## To do
Whenever the word "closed" shows up in a line of the data, copy that line.

◇ ◇ ◇ ◇ ◇

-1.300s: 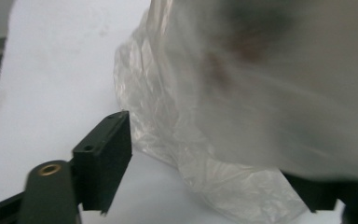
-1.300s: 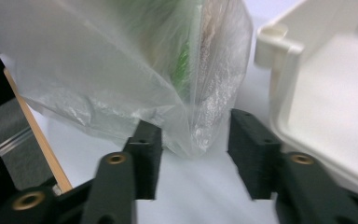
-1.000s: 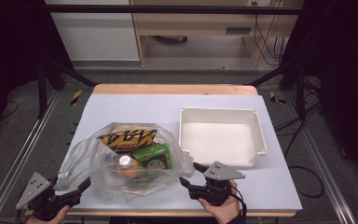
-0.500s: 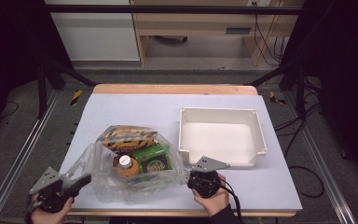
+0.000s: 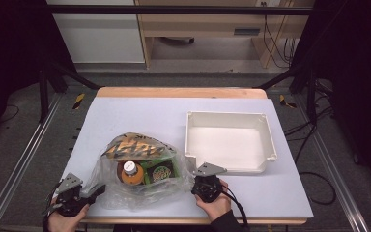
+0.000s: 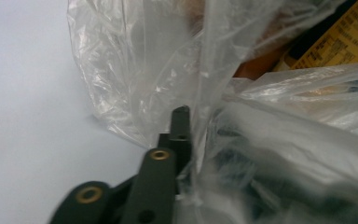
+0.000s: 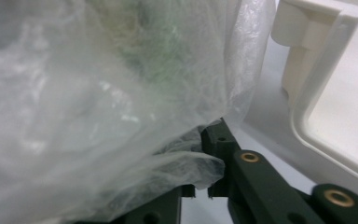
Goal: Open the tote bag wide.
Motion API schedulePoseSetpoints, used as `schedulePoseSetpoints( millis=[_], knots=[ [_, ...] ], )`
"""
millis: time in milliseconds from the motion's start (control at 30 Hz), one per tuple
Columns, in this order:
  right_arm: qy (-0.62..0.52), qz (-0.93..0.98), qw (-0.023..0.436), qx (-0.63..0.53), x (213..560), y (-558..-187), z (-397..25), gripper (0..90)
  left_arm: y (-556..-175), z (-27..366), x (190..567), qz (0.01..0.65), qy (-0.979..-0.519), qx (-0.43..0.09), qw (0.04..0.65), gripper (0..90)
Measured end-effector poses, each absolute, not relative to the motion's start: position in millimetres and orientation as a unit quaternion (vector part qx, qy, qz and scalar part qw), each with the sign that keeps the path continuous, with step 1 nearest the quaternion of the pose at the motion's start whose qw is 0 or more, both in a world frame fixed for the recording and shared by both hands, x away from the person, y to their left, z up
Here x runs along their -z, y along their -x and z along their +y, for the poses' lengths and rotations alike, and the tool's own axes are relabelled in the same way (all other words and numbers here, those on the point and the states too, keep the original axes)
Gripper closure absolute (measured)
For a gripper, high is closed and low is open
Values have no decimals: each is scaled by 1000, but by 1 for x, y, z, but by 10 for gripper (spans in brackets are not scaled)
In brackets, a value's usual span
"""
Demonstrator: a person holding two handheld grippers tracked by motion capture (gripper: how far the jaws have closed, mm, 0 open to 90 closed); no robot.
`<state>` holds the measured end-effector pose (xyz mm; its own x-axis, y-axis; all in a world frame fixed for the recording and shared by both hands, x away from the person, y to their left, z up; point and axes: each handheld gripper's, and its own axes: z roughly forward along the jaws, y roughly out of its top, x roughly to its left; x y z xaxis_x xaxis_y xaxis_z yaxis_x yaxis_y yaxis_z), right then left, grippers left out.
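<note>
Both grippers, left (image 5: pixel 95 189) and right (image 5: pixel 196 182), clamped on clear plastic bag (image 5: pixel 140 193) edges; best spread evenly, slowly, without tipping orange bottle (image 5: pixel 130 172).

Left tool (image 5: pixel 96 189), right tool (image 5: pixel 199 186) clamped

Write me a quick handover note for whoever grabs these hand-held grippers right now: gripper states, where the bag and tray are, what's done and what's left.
Left hand-held gripper: shut on the clear plastic bag, pinching its left edge.
Right hand-held gripper: shut on a fold at the bag's right edge.
The bag lies on the table's near side, holding a snack packet, an orange bottle and a green pack.
The white tray sits to the right, empty.
Done: both edges gripped.
Left, probably: open the bag and move its contents to the tray.
</note>
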<state>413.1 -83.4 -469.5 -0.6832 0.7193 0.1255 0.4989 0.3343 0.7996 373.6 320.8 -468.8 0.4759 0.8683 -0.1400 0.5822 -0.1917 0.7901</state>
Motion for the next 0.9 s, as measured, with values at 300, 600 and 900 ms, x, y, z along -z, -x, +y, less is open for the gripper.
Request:
schedulePoseSetpoints(
  millis=[300, 600, 900],
  knots=[
    [-341, 795, 147, -479, 446, -393, -97, 498, -358, 324, 446, 460, -709, -219, 488, 208],
    [-328, 762, 163, -534, 413, -376, -110, 298, -348, 322, 416, 442, -705, -244, 498, 93],
    [-312, 730, 177, -581, 371, -365, -119, 230, -330, 329, 379, 429, -690, -261, 522, 65]
  ],
)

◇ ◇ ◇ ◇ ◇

## The answer
For a gripper, high is closed and low is open
Demonstrator: a person holding two handheld grippers tracked by motion capture (gripper: how far the jaws have closed, mm, 0 open to 90 closed); no robot.

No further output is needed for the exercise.